Kenny CW CHAN
The first report of AIDS described 5 patients with Pneumocystis carinii pneumonia. All of them had laboratory-confirmed mucosal infection with Candida albicans. This led the authors to suggest the 'possibility of a cellular-immune dysfunction related to a common exposure that predisposes individuals to opportunistic infections such as pneumocystosis and candidiasis'.1 Indeed candidiasis is now known to be the most common opportunistic fungal infection in HIV disease.
In HIV-positive patients, both colonisation and disease in oral cavity and other mucosal surfaces is common, especially with C. albicans, at rates that increase with progression of disease.2 Such HIV-induced alterations as decreased salivary IgA levels, impairment of mucosal CD4 cells, altered cytokine secretion and a shift to Th2 cytokine expression in saliva likely contribute to Candida colonisation and disease.3 Candidiasis is also associated with use of oral contraceptives, smoking, dentures, and immune suppression related to chemotherapeutic agents, corticosteroids, pregnancy and diabetes. In HIV infection, these conditions may aggravate or precipitate candidiasis.
There are two main forms of candidiasis - mucosal and disseminated. As with other opportunistic infections, the introduction of highly active antiretroviral therapy (HAART) has led to a decreased incidence of oral and oesophageal candidiasis.4
Mucosal candidiasis, in the form of oral, oesophageal or vaginal infections, is common in HIV/AIDS. The incidence of oral candidiasis in HIV infection varies from 7% to 93%, depending on patient mix, diagnostic criteria and study methods. A review of local HIV-infected women showed that the prevalence of oral candidiasis was 9% and that of vaginal candidiasis 28%.5 In an early study of HIV-infected women, Candida vaginitis was the commonest HIV-associated clinical condition in women.6 Infections tend to persist and are associated with a lower CD4 count and higher HIV viral load.7 In the revised 1993 CDC case definition,8 vaginal candidiasis that was persistent, frequent or poorly responsive to therapy, as well as oral candidiasis, became a designated HIV-associated category B condition. In recent years, however, the status of recurrent vaginal candidiasis as a sentinel of HIV infection has been called into question, as it has never been supported by prospective controlled studies. In the current classification, oesophageal candidiasis is an AIDS-defining condition, occurring with a CD4<200/μL and usually in conjunction with oral candidiasis.
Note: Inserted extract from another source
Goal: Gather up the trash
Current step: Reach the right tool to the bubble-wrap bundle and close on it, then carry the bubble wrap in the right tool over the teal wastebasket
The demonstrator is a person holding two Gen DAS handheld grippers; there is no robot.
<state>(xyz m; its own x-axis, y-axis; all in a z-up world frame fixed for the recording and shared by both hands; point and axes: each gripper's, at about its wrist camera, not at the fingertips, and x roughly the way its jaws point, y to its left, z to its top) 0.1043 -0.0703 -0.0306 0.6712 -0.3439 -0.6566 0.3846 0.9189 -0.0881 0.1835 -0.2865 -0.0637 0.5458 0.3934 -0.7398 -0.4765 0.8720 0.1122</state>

Rarely, oral candidiasis may occur in the setting of primary HIV infection when the CD4 count is significantly reduced.
Unlike mucosal candidiasis, disseminated candidiasis is remarkably uncommon in AIDS. This is likely due to relatively adequate neutrophil function in most HIV-infected individuals. Although candidaemia has been reported in AIDS, it usually occurred in the presence of other risk factors such as neutropaenia, parenteral nutrition, abdominal surgery, broad spectrum antibiotics, cancer and corticosteroid use.9,10
Oral candidiasis is an independent prognostic factor of HIV disease progression,11 and it therefore could predict the occurrence of Pneumocystis jiroveci pneumonia (PCP). Its presence is an indication for PCP prophylaxis and consideration of treatment with HAART.
The symptoms of oral thrush are burning pain, altered taste sensation, and difficulty with swallowing. These contribute to poor oral intake and weight loss. However, most patients are asymptomatic. There are 4 forms of disease on examination:
Pseudomembranous candidiasis (thrush) is characterised by the presence of white or creamy plaques on the dorsal surface of the tongue, the hard or soft palate and buccal mucosa. Such lesions can be scraped off with a tongue depressor, leaving a raw or bleeding surface.
Erythematous candidiasis appears on the dorsal surface of the tongue as a patchy depilated area, sometimes with corresponding (kissing) smooth red patches on the palate. The patient is more likely to be symptomatic with complaints of burning pain while eating spicy foods.
Angular cheilitis appears as cracking, fissuring, or erythema at the corner of the mouth.
Occasionally, Candida causes hyperkeratosis (candidal leukoplakia), causing diagnostic difficulty with oral hairy leukoplakia. Diagnosis can be confirmed by biopsy.
C. albicans is a common commensal of the skin and mucosal surface. Its isolation therefore does not equate disease. Diagnosis of candidiasis is usually made on the grounds of clinical symptoms and physical examination. It may be possible to scrape off thrush. In atypical cases, microscopic examination of a KOH smear helps support the diagnosis by showing pseudohyphae and blastospores. Culture is not routinely indicated, but if performed, it identifies the Candida species and helps predict resistance. In vitro resistance test may be considered in recurrent and refractory infections.
The major differential diagnosis of oral candidiasis is oral hairy leukoplakia, which is usually located at the sides of the tongue and cannot be scraped off. Candidal leukoplakia cannot be wiped off either but will regress with prolonged antifungal therapy. Biopsy will also show yeasts.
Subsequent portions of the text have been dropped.